== What you need to do ==
Starting at the first line and ending at the last, reproduce the records below exactly.

┏━━

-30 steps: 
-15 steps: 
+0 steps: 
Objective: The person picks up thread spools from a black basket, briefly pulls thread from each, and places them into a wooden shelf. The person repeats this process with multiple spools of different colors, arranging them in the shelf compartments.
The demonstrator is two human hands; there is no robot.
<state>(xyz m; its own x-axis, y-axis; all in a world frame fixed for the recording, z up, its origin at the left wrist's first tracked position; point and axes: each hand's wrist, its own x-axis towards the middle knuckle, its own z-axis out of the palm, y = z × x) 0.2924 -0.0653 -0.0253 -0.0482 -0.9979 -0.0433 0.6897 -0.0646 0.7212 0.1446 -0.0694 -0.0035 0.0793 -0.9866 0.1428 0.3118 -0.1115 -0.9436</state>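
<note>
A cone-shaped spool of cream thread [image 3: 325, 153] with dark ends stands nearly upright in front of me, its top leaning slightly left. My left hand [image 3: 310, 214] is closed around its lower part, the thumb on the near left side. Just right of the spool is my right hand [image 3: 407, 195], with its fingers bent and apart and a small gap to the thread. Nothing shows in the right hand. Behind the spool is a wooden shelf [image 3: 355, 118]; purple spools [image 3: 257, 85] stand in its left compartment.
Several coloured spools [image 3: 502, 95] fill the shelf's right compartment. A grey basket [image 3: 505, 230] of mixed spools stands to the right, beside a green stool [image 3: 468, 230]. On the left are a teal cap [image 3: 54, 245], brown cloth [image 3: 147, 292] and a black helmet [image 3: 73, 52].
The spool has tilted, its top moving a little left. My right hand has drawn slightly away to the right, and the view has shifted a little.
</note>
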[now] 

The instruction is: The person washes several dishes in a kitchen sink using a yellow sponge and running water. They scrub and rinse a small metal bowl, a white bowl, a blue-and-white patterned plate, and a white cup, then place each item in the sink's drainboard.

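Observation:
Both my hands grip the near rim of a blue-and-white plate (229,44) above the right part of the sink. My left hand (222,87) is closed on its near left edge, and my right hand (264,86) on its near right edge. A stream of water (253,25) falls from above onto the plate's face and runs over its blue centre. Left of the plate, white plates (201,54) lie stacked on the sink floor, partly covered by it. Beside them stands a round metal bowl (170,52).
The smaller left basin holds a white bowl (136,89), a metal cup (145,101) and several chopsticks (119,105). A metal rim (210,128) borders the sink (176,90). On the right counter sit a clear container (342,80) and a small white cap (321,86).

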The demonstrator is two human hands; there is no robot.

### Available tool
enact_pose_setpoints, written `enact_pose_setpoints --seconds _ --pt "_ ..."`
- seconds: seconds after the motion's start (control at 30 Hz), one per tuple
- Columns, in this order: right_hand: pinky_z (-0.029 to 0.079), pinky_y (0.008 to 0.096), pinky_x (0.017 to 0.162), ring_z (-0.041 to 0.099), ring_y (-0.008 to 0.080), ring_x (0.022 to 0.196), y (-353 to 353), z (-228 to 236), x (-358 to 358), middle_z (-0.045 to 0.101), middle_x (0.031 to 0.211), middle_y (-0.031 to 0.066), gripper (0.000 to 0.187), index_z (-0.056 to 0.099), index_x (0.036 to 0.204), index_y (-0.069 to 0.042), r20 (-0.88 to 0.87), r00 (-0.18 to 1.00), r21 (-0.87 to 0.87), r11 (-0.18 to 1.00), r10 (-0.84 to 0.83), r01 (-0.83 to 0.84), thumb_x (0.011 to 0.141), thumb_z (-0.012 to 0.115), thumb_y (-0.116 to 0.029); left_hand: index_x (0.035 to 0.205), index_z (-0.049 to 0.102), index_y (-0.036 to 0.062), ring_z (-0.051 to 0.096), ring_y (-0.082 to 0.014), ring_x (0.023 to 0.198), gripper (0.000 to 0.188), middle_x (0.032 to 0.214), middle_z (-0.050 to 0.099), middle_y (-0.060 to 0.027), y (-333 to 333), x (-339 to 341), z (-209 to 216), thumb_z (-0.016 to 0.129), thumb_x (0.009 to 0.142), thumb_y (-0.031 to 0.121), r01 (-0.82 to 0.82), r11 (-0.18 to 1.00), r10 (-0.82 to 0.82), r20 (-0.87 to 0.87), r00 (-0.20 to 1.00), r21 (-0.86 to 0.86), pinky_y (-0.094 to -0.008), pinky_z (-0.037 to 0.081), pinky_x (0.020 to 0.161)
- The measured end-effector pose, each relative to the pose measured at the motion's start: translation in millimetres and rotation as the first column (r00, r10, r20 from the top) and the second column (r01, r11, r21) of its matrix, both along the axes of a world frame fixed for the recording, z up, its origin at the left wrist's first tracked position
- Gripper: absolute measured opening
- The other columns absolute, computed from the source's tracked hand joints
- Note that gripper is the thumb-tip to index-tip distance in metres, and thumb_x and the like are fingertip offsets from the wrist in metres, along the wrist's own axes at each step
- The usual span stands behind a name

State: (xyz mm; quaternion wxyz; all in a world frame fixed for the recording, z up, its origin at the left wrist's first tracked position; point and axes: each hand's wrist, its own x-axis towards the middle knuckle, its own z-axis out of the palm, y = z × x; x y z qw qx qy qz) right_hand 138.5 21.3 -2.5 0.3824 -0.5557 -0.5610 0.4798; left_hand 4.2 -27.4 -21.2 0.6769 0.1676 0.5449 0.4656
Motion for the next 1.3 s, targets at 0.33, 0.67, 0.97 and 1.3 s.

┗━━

== Task answer ==
-30 steps: 
-15 steps: 
+0 steps: 
Objective: The person picks up thread spools from a black basket, briefly pulls thread from each, and places them into a wooden shelf. The person repeats this process with multiple spools of different colors, arranging them in the shelf compartments.
The demonstrator is two human hands; there is no robot.
<state>(xyz m; its own x-axis, y-axis; all in a world frame fixed for the recording, z up, its origin at the left wrist's first tracked position; point and axes: each hand's wrist, its own x-axis towards the middle knuckle, its own z-axis out of the palm, y = z × x) 0.2924 -0.0653 -0.0253 -0.0482 -0.9979 -0.0433 0.6897 -0.0646 0.7212 0.1446 -0.0694 -0.0035 0.0793 -0.9866 0.1428 0.3118 -0.1115 -0.9436</state>
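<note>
A cone-shaped spool of cream thread [image 3: 325, 153] with dark ends stands nearly upright in front of me, its top leaning slightly left. My left hand [image 3: 310, 214] is closed around its lower part, the thumb on the near left side. Just right of the spool is my right hand [image 3: 407, 195], with its fingers bent and apart and a small gap to the thread. Nothing shows in the right hand. Behind the spool is a wooden shelf [image 3: 355, 118]; purple spools [image 3: 257, 85] stand in its left compartment.
Several coloured spools [image 3: 502, 95] fill the shelf's right compartment. A grey basket [image 3: 505, 230] of mixed spools stands to the right, beside a green stool [image 3: 468, 230]. On the left are a teal cap [image 3: 54, 245], brown cloth [image 3: 147, 292] and a black helmet [image 3: 73, 52].
The spool has tilted, its top moving a little left. My right hand has drawn slightly away to the right, and the view has shifted a little.
</note>
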[now] 

The instruction is: The person washes several dishes in a kitchen sink using a yellow sponge and running water. They scrub and rinse a small metal bowl, a white bowl, a blue-and-white patterned plate, and a white cup, then place each item in the sink's drainboard.

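Observation:
Both my hands grip the near rim of a blue-and-white plate (229,44) above the right part of the sink. My left hand (222,87) is closed on its near left edge, and my right hand (264,86) on its near right edge. A stream of water (253,25) falls from above onto the plate's face and runs over its blue centre. Left of the plate, white plates (201,54) lie stacked on the sink floor, partly covered by it. Beside them stands a round metal bowl (170,52).
The smaller left basin holds a white bowl (136,89), a metal cup (145,101) and several chopsticks (119,105). A metal rim (210,128) borders the sink (176,90). On the right counter sit a clear container (342,80) and a small white cap (321,86).
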
The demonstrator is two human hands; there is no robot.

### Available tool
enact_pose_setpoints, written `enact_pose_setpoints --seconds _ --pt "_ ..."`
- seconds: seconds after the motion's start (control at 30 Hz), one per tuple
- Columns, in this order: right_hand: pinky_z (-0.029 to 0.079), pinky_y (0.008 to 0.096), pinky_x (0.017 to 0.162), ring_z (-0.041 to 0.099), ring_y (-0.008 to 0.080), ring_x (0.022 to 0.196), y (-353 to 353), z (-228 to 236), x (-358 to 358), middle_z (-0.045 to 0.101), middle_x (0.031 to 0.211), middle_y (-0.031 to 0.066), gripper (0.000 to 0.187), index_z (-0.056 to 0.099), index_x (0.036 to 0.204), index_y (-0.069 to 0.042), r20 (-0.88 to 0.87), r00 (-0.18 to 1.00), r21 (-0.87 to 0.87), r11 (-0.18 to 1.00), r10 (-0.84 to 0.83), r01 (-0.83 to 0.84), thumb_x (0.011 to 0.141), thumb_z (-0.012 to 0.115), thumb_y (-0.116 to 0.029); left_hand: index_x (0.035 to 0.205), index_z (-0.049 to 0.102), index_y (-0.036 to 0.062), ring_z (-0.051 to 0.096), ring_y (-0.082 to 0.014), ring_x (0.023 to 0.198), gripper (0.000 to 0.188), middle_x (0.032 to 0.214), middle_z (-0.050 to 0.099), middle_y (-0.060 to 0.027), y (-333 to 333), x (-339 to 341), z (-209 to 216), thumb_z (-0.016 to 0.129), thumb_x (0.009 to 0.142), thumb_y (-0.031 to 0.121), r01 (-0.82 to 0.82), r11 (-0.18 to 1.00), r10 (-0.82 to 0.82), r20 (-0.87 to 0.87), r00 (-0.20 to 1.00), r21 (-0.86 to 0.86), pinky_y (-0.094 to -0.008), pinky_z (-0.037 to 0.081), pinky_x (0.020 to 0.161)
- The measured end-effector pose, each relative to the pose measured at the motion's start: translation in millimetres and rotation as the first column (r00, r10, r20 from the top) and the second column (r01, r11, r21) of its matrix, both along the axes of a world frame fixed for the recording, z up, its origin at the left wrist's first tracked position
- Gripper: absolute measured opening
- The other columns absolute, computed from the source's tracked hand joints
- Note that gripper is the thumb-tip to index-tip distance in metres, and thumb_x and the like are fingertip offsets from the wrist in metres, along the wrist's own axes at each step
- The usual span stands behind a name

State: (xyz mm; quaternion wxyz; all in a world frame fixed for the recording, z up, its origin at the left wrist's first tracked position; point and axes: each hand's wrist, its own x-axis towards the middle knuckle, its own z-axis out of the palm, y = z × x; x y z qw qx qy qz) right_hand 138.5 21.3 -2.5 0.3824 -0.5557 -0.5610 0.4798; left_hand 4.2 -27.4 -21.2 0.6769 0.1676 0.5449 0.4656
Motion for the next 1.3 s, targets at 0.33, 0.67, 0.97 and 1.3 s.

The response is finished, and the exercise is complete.